The Southern Cheyennes surrendered first, in March. Then the Kiowas and Comanches began to appear at Fort Sill, Indian Territory, and give themselves up. Chief Quana's Antelope Eaters were the last. They surrendered in June.

So the Military Department of the Missouri seemed a little more quiet; a few bands of outlaw Indians still roved in southwestern Kansas, southern Colorado, New Mexico and northern Texas, but the buffalo-hunters again established their camps as they pleased. General Sheridan, the commander of the whole western country to the Rocky Mountains, had said that the only way to bring real peace was to kill off the buffalo; then the Indians would have to stay on the reservations, or starve.

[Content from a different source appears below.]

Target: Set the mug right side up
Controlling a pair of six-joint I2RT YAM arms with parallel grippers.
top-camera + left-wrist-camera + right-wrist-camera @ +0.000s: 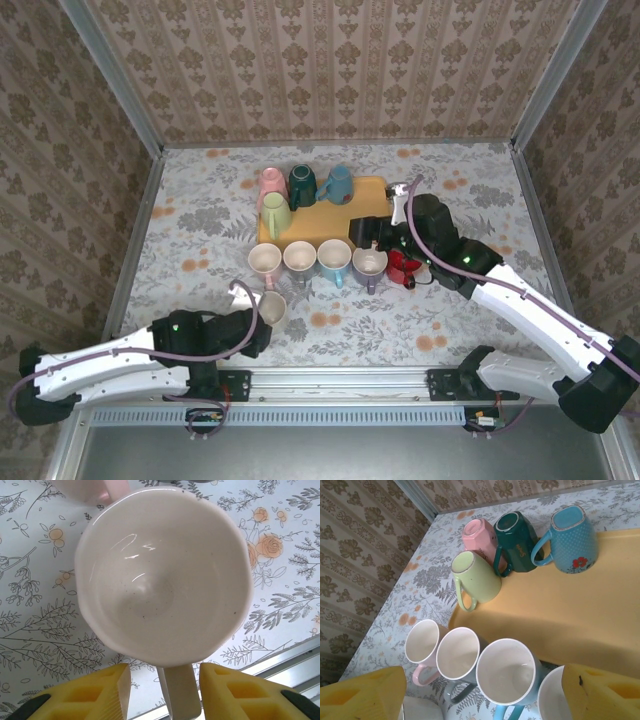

Trouble now thickened in the north, especially in the Department of Dakota and in Wyoming of the Department of the Platte. Forts had been planned in Chief Red Cloud's Powder River country of Wyoming, and miners were entering the Sioux and Northern Cheyennes' hunting reserve of the famous Black Hills of South Dakota. Another railroad, the Northern Pacific, was about to cross the northern buffalo range.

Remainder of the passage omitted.